Knowing some Python/R is also necessary in this role.
Data Science for Algorithms: The title of this role varies a lot in different companies. Some places only hire Machine Learning Engineers and typically they hire people with strong computer science skills combined with Machine Learning knowledge. Other companies have the role of a Research Scientist in machine Learning. The former gives more importance to CS algorithms than the later.
For both roles it is very important to understand and be able to solve problems from data structures, sorting , searching, recursion, dynamic programing etc really well. Some good sources for this are: Cracking the coding interview , leetcode, hackerrank , etc. If you are transitioning to data science from physics like me, it will make sense to take an online course and listen to videos solving specific problems to get the hang of it.
CS Algorithms is just one part of the interview process, Data Science roles typically require a good understanding of probability and statistics.
Concepts related to probability distributions, conditional probability, measures of central tendency is paramount to being successful in an interview.
Additionally estimation and hypothesis testing is key to understanding why and how your models are performing in different pardigms.
The most important part of an algorithm centric role is Machine Learning. The building blocks of Machine Learning is to understand how the basic algorithms work: Logistic Regression, Naive Bayes, Trees, Random Forest to mention a few. For a lot of these algorithms feature engineering is very important and determines the performance of the model. While studying these algorithms it is important to go deep and understand how the inner math works for atleast one algorithm.
Currently Deep Learning has gained a lot of importance because of its ability to produce extreemly high quality results in fields such as computer vision, machine translation and understanding human language. One advantage of using deep learning is that the models are able to handle any kind of features and the data scientist does not need to worry about feature engineering. With advent of open source packages such as tensorflow, pytorch, keras and others writing deep learning models have become quite easy.
Evaluation Metrics: A very important part of doing machine learning is being able to evaluate models and interpret them correctly.

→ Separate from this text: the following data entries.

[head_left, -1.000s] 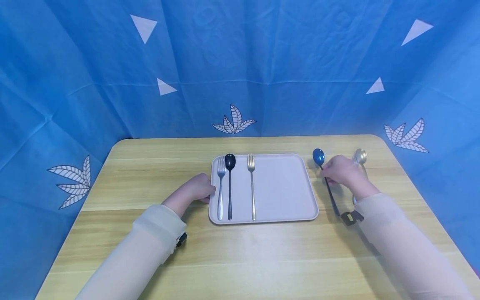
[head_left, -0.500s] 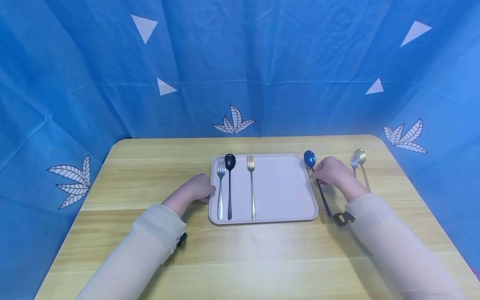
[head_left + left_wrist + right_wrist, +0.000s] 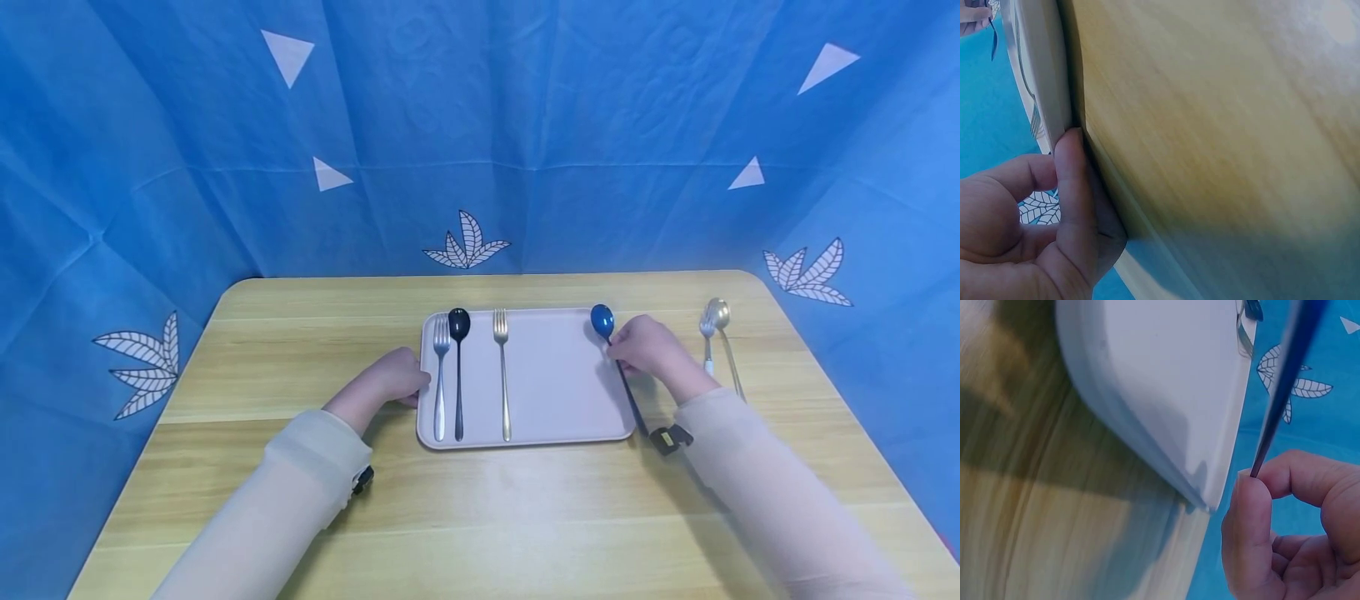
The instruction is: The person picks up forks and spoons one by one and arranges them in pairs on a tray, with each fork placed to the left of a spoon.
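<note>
My right hand pinches the thin dark handle of a spoon with a blue bowl. That spoon slants over the right edge of a pale rectangular tray. In the right wrist view thumb and forefinger meet on its handle, raised above the tray corner. My left hand holds the tray's left rim; in the left wrist view the fingertips grip that rim. On the tray's left half lie a silver fork, a black spoon and a gold fork, upright and side by side.
Right of the tray, a gold spoon and a small fork with a white handle lie on the wooden table. The right sleeve is close to their lower ends. Behind the table hangs a blue patterned cloth.
My right hand has carried the blue spoon leftward, from beside the tray to over its right edge. The small fork has come into fuller view. The left hand and tray stay put.
</note>
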Demonstrator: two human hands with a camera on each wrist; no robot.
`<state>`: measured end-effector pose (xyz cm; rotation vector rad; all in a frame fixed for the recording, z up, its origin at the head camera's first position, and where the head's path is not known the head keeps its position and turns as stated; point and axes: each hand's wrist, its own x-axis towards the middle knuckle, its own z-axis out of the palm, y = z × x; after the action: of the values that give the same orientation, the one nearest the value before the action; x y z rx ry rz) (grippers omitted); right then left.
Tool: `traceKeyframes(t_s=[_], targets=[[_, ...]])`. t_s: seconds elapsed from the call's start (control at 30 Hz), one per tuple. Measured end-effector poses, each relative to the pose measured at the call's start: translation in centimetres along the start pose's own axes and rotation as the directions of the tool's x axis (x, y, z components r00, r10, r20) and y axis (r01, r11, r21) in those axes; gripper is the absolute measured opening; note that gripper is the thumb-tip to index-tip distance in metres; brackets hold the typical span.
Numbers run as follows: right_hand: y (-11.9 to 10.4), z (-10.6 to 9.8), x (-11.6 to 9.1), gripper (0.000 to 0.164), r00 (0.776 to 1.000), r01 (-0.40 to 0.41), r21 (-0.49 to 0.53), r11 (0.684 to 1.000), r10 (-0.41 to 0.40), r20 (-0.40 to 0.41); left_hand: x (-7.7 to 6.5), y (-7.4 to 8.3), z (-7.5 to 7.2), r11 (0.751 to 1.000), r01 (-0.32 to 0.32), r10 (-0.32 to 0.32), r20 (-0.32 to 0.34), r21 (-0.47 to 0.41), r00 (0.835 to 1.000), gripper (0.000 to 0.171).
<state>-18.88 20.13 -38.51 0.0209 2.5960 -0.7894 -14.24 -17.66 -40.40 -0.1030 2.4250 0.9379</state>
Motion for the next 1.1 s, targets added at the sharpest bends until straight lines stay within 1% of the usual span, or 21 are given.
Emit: traceKeyframes(t_s=[0.17,0.4,0.67,0.9,1.1], targets=[[-0.4,0.6,0.2,0.017,1.0,0.004,0.011,1.0,-0.004,0.0,0.1,-0.1,0.1,1.0,0.006,-0.006,0.002,0.003,1.0,0.013],[-1.1,1.3,0.4,0.014,1.0,-0.011,0.018,1.0,0.011,-0.002,0.1,-0.2,0.1,1.0,0.01,-0.01,0.003,0.003,1.0,0.014],[-1.9,2.0,0.6,0.015,1.0,0.015,-0.012,1.0,-0.015,-0.009,0.0,0.1,-0.1,1.0,0.02,-0.02,0.007,0.017,1.0,0.014],[-2.8,2.5,0.6,0.016,0.999,0.034,-0.021,0.999,-0.034,-0.005,-0.1,0.1,-0.1,1.0,0.014,-0.014,0.01,0.02,1.0,0.014],[-3.4,3.2,0.7,0.015,0.999,0.042,0.006,0.999,-0.042,-0.007,0.0,0.0,-0.1,1.0,0.011,-0.012,0.012,0.019,1.0,0.013]])
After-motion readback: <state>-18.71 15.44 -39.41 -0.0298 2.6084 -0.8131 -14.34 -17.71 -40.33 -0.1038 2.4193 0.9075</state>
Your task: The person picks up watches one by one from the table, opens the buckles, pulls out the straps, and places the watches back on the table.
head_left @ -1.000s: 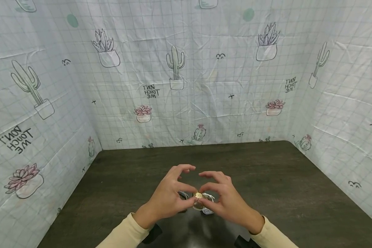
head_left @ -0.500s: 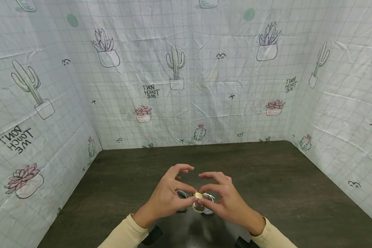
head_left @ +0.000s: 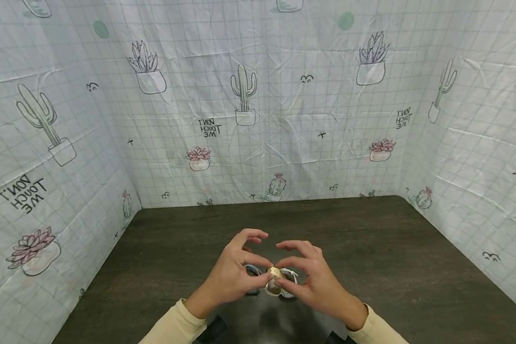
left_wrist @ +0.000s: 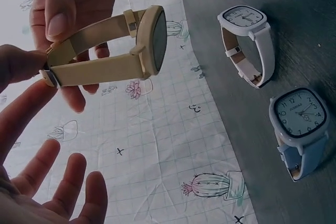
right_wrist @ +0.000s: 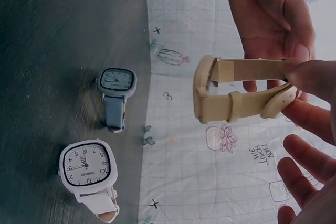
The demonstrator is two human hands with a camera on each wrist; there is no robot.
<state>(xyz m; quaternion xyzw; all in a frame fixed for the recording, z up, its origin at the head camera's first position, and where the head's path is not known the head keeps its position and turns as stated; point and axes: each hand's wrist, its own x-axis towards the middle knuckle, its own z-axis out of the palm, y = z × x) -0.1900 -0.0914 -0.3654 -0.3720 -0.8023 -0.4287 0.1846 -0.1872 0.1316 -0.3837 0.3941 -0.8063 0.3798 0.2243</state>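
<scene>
A beige wristwatch (left_wrist: 100, 69) hangs between both hands, its strap joined in a loop and its face turned away from the fingers. My left hand (head_left: 229, 273) pinches the strap by the metal buckle with thumb and index finger, the other fingers spread. From the other side my right hand (head_left: 316, 274) pinches the strap's holed end (right_wrist: 282, 100) at the same spot. Beyond, on the dark table, stand a white wristwatch (right_wrist: 86, 166) and a blue-strapped wristwatch (left_wrist: 300, 116). The hands partly cover both in the head view.
The dark wooden table (head_left: 176, 239) stretches out around the hands. White grid-patterned fabric (head_left: 284, 105) with printed cacti stands along its back and both sides. Pale yellow sleeves (head_left: 176, 322) cover the forearms.
Both hands stay almost in place over the table. The beige watch tips slightly, showing more of its face in the head view, and the right thumb shifts a little along the strap.
</scene>
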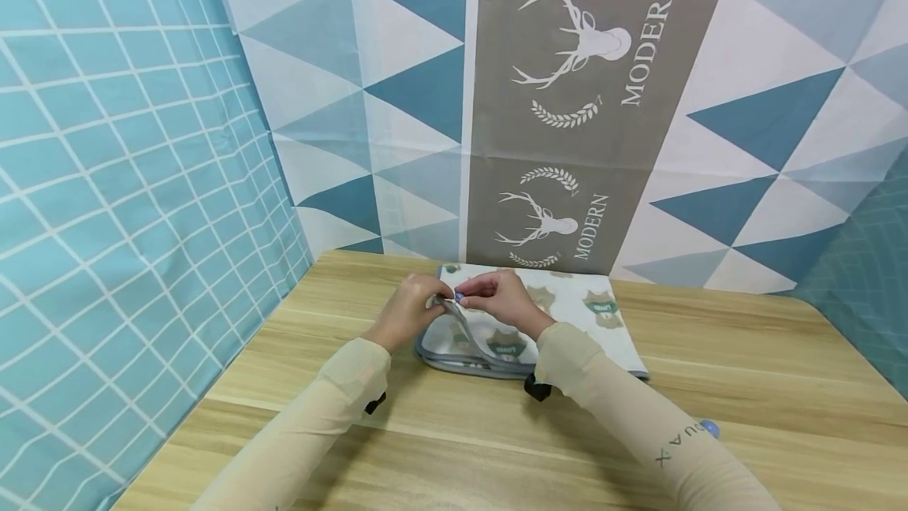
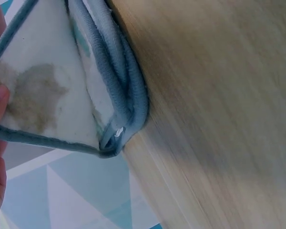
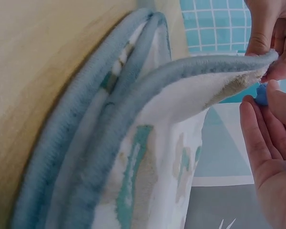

Traditionally precision, recall, accuracy, F1-score and ROC curves are computed to understand the performance of a model.
Every situation is unique: you may have a multi-label classifier where some type of misclassification might be more acceptable than others. In this case you have define your own metrics that reflects your use case correctly. There is also the case of anomalous behavior when the data is very dis-balanced and metrics should be evaluated for each class separately to build a robust model. Applied Predictive Modeling has a few chapters dedicated to evaluation that is very useful.
Understanding Product: Product knowledge becomes quite necessary for product centric company, for instance there is a huge number of companies working with two-sided market places, while going for an interview at these companies it is important to work through few problems in this domain. This develops a good common sense for such products. Other products may be facing a particular type of customers (students, movie viewers, retail, etc) in that case it helps to understand the way of thinking of the customer base to do quick applications of modeling techniques to real world problems.
Communication: The consumers of results from data science are business, product, engineering or other specialized teams. In order to be a successful data scientist it is important to be able to provide results and communicate them in a way that they are useful to other teams. Developing soft skills to be able to convey what is possible and not possible with algorithms makes setting expectations easier.
Data Scientists wear many hats (engineers, business, product, …), this blog covers some of the basic skills necessary. There are many other parts to the role that people learn on the job. Many times it is not possible for one person to master everything and people decide to specialize in sub-fields (machine learning, analytics, databases, deep learning, etc.) which is also very valuable. It is important to enjoy work to be successful, finding a niche where there is demand as well as individual passion will make the process of transitioning into this new domain exciting.